- **Work task**
Go line by line through the data below, counting each one that has "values", and give the final count only.

[Records from a dataset]
=======
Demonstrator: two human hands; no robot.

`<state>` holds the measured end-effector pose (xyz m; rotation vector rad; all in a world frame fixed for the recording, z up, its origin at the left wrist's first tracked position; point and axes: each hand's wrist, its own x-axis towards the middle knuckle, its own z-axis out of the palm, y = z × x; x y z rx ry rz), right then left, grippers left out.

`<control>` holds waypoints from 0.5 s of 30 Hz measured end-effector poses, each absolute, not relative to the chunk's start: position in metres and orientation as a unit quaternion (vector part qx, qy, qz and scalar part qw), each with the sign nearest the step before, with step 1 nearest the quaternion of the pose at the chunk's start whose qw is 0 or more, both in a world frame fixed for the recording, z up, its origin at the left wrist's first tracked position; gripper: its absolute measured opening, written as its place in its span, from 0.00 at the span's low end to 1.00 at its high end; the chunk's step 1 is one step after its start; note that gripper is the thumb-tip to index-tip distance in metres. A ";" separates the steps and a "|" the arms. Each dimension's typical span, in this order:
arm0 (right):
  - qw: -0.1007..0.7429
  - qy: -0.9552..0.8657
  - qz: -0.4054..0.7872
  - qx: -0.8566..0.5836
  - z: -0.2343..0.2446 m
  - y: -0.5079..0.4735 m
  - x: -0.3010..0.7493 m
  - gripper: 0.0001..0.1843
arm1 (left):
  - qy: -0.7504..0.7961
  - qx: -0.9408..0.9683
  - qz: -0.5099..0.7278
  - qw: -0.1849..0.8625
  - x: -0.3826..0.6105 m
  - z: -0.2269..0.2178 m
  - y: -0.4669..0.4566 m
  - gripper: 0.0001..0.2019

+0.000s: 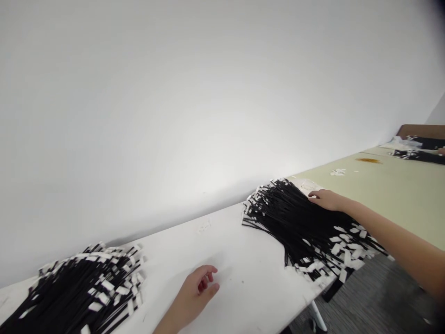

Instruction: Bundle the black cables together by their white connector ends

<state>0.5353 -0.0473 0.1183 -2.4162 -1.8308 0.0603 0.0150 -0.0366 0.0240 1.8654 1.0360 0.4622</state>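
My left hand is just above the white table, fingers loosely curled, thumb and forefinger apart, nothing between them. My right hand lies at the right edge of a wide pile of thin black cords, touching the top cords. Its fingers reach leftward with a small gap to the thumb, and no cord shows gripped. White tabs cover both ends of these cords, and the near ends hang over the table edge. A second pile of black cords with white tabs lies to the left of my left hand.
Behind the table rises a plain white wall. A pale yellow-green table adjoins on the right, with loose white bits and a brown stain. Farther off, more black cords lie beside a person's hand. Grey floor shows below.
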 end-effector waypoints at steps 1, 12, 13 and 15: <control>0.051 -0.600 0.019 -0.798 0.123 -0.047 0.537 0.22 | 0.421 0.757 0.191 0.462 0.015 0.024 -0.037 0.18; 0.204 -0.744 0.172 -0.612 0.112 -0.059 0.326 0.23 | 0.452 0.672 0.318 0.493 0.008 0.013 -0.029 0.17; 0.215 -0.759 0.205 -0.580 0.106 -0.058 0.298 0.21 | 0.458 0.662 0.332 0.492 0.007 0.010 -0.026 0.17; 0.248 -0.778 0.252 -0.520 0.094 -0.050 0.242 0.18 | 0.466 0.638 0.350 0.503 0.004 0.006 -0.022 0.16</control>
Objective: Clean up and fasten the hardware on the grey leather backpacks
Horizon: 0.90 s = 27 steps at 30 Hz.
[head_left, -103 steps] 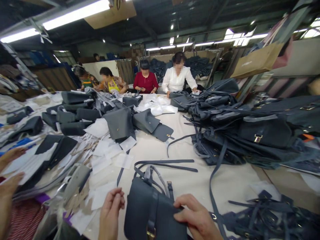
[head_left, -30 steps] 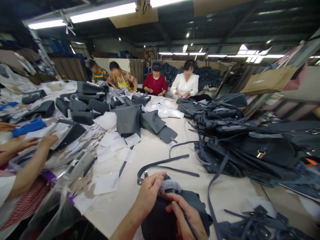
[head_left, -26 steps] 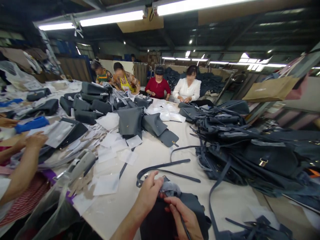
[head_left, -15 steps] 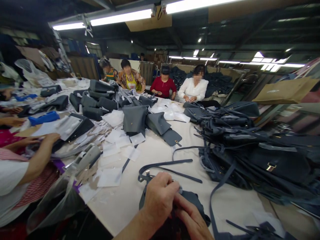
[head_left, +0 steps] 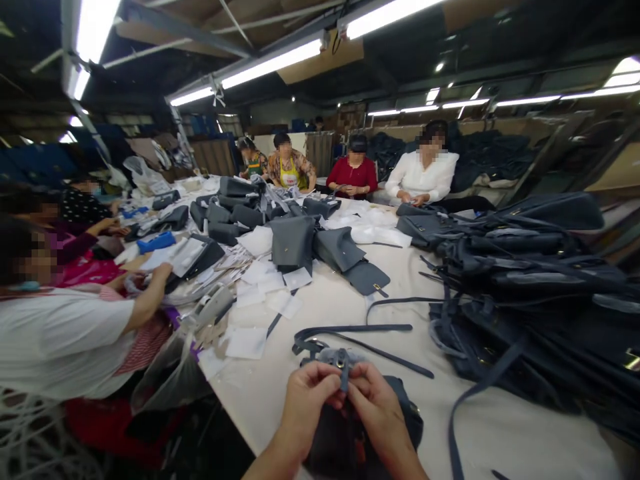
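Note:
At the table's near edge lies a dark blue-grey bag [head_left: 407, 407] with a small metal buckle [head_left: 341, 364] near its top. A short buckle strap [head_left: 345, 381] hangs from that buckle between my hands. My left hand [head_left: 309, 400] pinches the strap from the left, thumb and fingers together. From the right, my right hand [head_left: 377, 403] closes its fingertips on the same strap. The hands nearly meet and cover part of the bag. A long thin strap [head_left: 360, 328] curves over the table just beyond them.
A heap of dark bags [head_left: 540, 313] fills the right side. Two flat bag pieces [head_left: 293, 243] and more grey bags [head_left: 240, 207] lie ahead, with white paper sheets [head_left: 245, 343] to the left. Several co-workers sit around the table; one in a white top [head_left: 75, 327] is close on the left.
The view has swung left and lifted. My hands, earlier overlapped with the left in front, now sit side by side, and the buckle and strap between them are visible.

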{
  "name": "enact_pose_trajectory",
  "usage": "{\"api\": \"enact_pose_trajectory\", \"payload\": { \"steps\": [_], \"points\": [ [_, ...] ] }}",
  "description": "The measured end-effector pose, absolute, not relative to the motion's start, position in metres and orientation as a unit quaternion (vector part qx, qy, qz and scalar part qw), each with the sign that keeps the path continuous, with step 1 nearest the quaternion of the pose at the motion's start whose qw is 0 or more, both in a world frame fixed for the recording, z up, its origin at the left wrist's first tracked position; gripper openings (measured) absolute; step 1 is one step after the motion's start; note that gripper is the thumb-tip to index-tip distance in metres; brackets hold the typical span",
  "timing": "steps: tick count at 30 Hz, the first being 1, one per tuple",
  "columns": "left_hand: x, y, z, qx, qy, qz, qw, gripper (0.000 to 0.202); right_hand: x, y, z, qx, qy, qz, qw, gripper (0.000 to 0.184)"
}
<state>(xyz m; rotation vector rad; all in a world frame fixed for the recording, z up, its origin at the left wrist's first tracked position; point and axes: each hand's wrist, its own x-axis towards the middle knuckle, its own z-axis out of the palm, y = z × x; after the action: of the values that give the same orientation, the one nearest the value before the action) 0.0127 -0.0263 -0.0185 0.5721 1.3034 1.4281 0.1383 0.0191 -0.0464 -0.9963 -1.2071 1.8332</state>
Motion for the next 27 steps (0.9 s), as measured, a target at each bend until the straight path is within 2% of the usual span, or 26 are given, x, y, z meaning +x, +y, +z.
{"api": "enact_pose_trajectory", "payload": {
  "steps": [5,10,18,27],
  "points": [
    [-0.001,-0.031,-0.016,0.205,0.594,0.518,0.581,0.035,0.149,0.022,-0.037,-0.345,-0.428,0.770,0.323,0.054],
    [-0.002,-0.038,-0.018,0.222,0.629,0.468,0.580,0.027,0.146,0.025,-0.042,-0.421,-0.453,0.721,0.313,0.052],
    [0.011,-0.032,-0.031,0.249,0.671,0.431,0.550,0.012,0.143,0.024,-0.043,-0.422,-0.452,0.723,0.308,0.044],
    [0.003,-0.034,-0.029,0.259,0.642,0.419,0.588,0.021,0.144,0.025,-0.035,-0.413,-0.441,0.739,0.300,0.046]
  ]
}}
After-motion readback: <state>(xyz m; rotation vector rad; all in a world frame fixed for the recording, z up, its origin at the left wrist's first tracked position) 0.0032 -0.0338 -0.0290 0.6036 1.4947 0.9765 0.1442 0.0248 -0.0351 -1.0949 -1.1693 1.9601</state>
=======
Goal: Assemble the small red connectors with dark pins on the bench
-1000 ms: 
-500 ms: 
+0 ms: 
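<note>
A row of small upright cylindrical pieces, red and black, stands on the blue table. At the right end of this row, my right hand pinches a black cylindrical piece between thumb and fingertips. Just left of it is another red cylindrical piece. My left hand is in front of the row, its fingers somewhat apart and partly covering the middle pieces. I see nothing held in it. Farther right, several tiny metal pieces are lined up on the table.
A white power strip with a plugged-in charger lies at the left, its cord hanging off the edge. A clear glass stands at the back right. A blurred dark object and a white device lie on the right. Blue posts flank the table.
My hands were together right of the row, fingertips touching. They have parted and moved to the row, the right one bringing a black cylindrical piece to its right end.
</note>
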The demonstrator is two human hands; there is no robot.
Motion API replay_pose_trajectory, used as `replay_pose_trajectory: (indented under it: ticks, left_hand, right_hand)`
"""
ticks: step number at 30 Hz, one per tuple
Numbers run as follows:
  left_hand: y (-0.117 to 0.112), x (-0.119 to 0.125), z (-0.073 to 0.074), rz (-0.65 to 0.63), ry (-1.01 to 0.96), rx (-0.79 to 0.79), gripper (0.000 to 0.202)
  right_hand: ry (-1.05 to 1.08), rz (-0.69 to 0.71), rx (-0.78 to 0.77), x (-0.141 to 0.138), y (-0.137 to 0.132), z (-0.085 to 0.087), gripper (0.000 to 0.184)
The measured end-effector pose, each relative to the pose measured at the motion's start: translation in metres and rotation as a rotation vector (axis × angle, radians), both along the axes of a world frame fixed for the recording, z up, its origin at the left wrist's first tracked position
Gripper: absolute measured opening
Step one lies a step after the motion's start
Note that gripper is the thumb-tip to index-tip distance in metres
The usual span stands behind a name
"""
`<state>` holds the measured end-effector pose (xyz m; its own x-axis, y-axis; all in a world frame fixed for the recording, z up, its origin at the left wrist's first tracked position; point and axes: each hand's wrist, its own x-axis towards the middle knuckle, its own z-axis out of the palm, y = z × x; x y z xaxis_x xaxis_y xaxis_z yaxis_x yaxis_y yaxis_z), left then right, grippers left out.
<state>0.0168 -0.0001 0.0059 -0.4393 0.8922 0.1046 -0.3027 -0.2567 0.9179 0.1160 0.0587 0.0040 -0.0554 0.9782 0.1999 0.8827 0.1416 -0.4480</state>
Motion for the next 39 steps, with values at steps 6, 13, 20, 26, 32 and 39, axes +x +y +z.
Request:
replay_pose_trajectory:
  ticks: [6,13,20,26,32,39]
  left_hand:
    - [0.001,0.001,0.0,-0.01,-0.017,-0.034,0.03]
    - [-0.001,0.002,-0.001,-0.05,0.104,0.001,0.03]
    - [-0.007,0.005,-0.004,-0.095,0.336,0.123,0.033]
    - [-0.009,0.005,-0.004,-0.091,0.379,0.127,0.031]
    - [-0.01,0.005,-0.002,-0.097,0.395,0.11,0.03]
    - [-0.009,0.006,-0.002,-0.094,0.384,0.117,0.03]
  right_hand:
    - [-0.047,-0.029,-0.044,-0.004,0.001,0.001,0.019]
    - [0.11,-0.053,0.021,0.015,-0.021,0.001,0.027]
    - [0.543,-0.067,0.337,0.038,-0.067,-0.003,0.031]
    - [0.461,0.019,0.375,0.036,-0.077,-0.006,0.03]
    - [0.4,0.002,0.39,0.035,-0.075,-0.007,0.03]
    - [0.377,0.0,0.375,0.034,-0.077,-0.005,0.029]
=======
- **Completed task**
2